'The Book Thieves' reveals the story of the Nazi assault on books

Up until now, the theft and destruction of more than 100 million books and religious tracts by Hitler's Third Reich has gone largely unreported.

The Book Thieves:
The Nazi Looting of Europe's Libraries and the Race to Return a Literary Inheritance
By Anders Rydell (author), Henning Koch (translator)
Viking
368 pp.

February 15, 2017

The pricey paintings and other cultural treasures that were plundered by Nazi Germany have made headlines and been fodder for Hollywood movies. But Hitler’s assault on the written word, the theft and destruction of countless books and religious tracts – estimated well in excess of 100 million – was arguably far worse and has gone largely unreported.

Entire libraries, more than 700 throughout Europe, as well as cherished personal collections disappeared into the maw of the advancing German war machine. The goal of this unprecedented campaign was not cash or cachet, as was the case with looted art, but control of the minds and memories of defeated nations and various people, principally Jews, but also Freemasons, Catholics, and political opponents.

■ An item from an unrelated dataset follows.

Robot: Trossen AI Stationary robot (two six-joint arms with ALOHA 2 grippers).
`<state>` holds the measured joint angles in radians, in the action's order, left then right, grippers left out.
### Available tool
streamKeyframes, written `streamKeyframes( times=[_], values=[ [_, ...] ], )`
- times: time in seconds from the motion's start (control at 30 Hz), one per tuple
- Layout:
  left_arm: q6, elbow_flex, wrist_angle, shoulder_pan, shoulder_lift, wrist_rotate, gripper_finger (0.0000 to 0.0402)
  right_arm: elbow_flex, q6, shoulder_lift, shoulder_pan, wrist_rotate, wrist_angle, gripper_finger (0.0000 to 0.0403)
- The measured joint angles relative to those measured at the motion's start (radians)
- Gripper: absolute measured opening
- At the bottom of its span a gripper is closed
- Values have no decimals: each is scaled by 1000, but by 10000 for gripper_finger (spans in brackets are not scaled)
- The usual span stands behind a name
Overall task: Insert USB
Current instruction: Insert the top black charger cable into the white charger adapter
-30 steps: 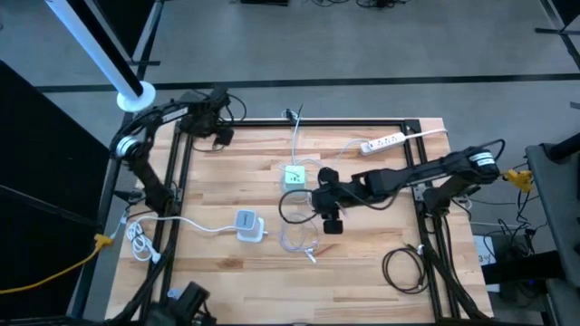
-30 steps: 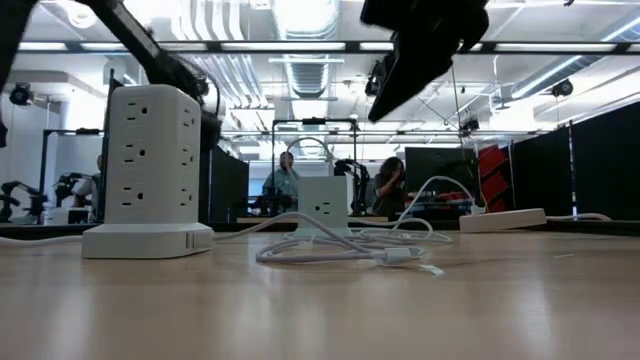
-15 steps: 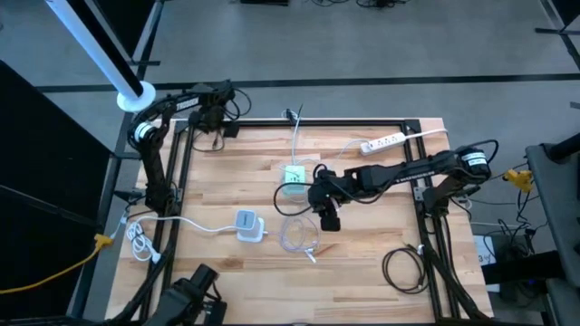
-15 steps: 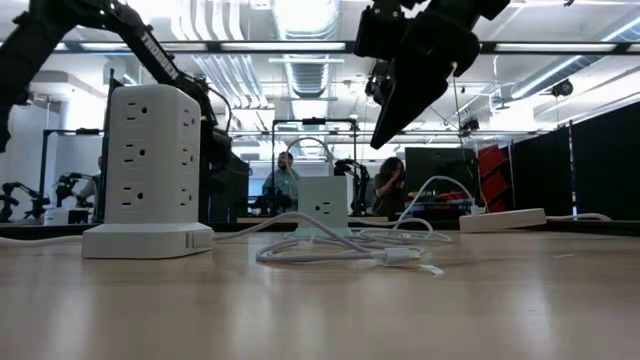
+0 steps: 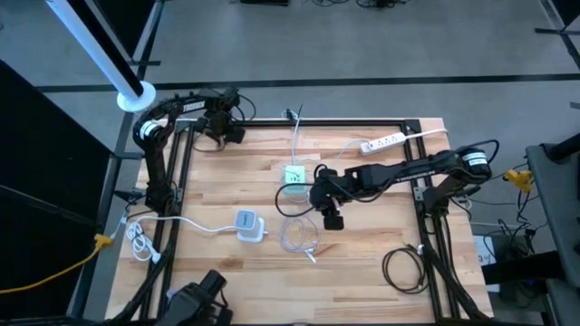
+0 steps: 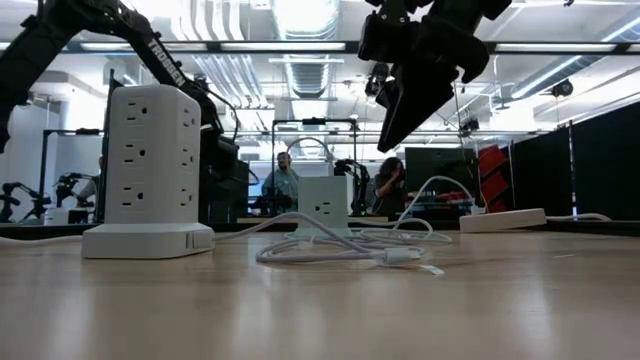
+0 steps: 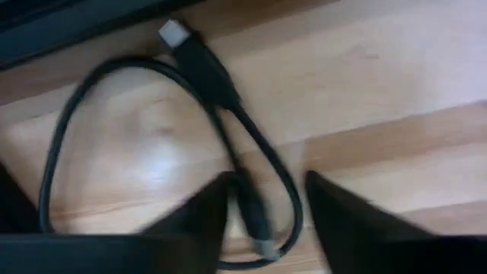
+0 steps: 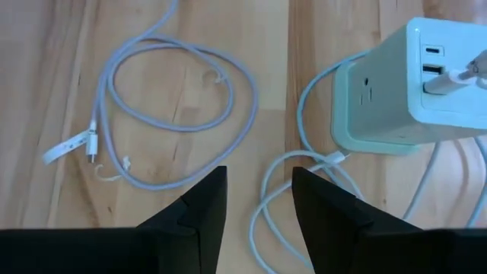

If it had survived, the Third Reich would have been a formidable arbiter of what was considered true, and false for the foreseeable future. The goal was to rewrite history – to concoct fake history, really – albeit one that its creators actually believed was true. An example of harebrained Nazi ideology was that Albert Einstein wasn’t considered a serious scientist, being a promulgator of “Jewish science.” Not unlike today, science was viewed through a political prism.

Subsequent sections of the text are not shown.